Harvey's Garden

Rheumatoid arthritis

4 min read

Epidemiology

Etiology

  • Idiopathic inflammatory autoimmune disorder of unknown etiology
  • Risk factors include:
    • Genetic disposition: associated with HLA-DR4 and HLA-DR1
    • Environmental factors (e.g., smoking)
    • Hormonal factors (premenopausal women are at the highest risk, suggesting a predisposing role of female sex hormones)

Pathophysiology

  • Core Concept: A systemic autoimmune disease triggered by an environmental factor in a genetically susceptible host, leading to chronic synovial inflammation and joint destruction.
  • Initiation
    • Genetics: HLA-DR4 is the key association.
    • Triggers: Smoking is the most significant environmental risk factor.
    • Mechanism: Triggers cause citrullination of self-antigens, creating neoantigens targeted by the immune system.
  • Key Immune Components
    • TH cells (CD4+): The central drivers. They activate B-cells and macrophages.
    • B-cells: Produce autoantibodies:
      • Rheumatoid Factor (RF): IgM antibody against the Fc portion of IgG. Low specificity.
      • Anti-CCP: Highly specific antibody targeting citrullinated peptides.
    • Macrophages: Release key pro-inflammatory cytokines.
  • The “Big 3” Cytokines
    • TNF-α, IL-1, and IL-6 are the primary mediators of inflammation and joint destruction. (High-yield for pharmacology).
  • Joint Destruction Cascade
    1. Synovitis: Synovial lining becomes inflamed and hypertrophied.
    2. Pannus Formation: The inflamed synovium transforms into an aggressive a pannus (a mass of synovium, inflammatory cells, and granulation tissue).
    3. Erosion: The pannus invades and destroys adjacent cartilage (via MMPs) and bone (via RANKL-mediated osteoclast activation).

Clinical features

  • Articular (Joints):
    • Symmetric polyarthritis: Hallmark feature.
    • Joints involved: Typically affects small joints of the hands and feet, such as the metacarpophalangeal (MCP), proximal interphalangeal (PIP), and metatarsophalangeal (MTP) joints, as well as the wrists.
    • Morning stiffness: Lasts >1 hour and improves with activity (unlike osteoarthritis).
    • Spared joints: The distal interphalangeal (DIP) joints are typically spared.
    • Deformities (late-stage): Ulnar deviation of fingers, swan-neck deformity (PIP hyperextension, DIP flexion), and Boutonnière deformity (PIP flexion, DIP hyperextension).
  • Extra-articular Manifestations:
    • Constitutional: Fever, fatigue, weight loss, and malaise are common.
    • Rheumatoid Nodules: Most common extra-articular finding; firm, subcutaneous nodules over extensor surfaces or pressure points.
    • Pulmonary: Interstitial lung disease, pleuritis, and pulmonary nodules.
    • Cardiovascular: Increased risk of premature atherosclerosis and coronary artery disease; pericarditis.
    • Hematologic: Anemia of chronic disease, thrombocytosis.
    • Ocular: Scleritis, episcleritis, and secondary Sjögren’s syndrome.

Subtypes and variants

Atlantoaxial subluxation (Vertebral subluxation)

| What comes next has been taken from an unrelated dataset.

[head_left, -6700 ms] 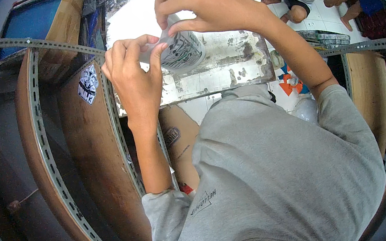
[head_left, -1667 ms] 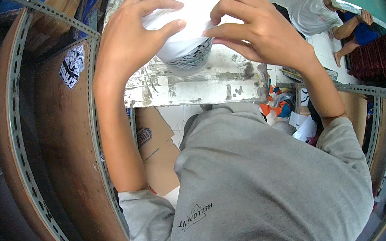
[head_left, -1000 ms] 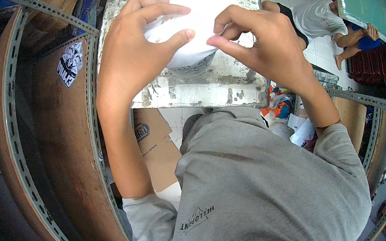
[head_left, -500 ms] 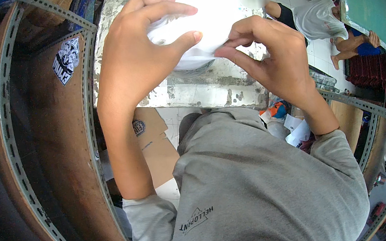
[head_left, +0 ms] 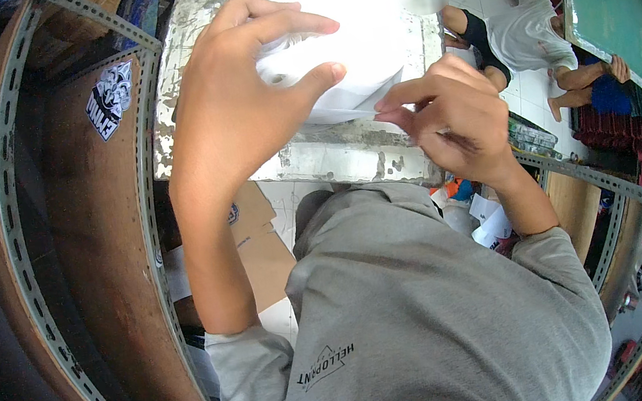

  • Definition: a potentially life-threatening complication caused by the inflammatory destruction of the ligaments affecting the atlantoaxial joint and the intervertebral joints
  • Clinical features
    • Pain and stiffness of the neck (typically early-morning neck pain at rest)
    • Head tilt
    • Neurological deficits
      • Cervical radiculopathy with peripheral paresthesias of the upper limb
      • In some cases, symptoms of high spinal cord compression
        • Slowly progressive spastic quadriparesis
        • Hyperreflexia or positive Babinski reflex
        • Respiratory insufficiency
  • Diagnostics
    • Extension and flexion x-rays of the cervical spine
    • MRI

Warning

Endotracheal intubation can acutely worsen the subluxation and cause compression of the spinal cord and/or vertebral arteries.

Diagnostics

  • Anticitrullinated peptide antibodies (ACPA), e.g., anticyclic citrullinated peptide (anti-CCP)
    • Tissue inflammation causes arginine residues in proteins such as vimentin to be enzymatically converted into citrulline through a process called citrullination. This alters the shape of the proteins, which can then serve as neoantigens that generate an immune response.
  • Rheumatoid factor (RF): IgM autoantibodies against the Fc region of IgG antibodies t

Differential diagnostics

Osteoarthritis (OA) vs Rheumatoid Arthritis (RA)

FeatureOsteoarthritis (OA)Rheumatoid Arthritis (RA)
MechanismMechanical “Wear & Tear”Autoimmune (Pannus)
Stiffness< 30 min (Worse w/ use)> 1 hr (Better w/ use)
SymmetryAsymmetricSymmetric
Key JointsDIP (Heberden), PIP, KneesMCP, PIP, Wrist (Spares DIP)
LabsNormal+Anti-CCP (Specific), +RF, ↑ ESR
X-rayOsteophytes, SclerosisMarginal Erosions, Osteopenia
TreatmentNSAIDs, AcetaminophenDMARDs (Methotrexate)

1. Stiffness

  • OA (<30m): “Gelling.” Synovial fluid gets thick at rest. Movement quickly warms and lubricates it.
  • RA (>1h): Edema. Inflammatory fluid pools during sleep. Takes time to mechanically pump/drain the boggy joint.

2. Pain

  • OA (Worse w/ use): Mechanical. Bone-on-bone friction compresses exposed nerve endings.
  • RA (Better w/ use): Washout. Movement flushes out stagnant inflammatory cytokines and fluid, relieving pressure.

3. Pathology

  • OA (Osteophytes): Construction. Bone grows spurs to widen surface area and stabilize the failing joint.
  • RA (Erosions): Destruction. Pannus (granulation tissue) releases enzymes/RANKL that eat into the bone.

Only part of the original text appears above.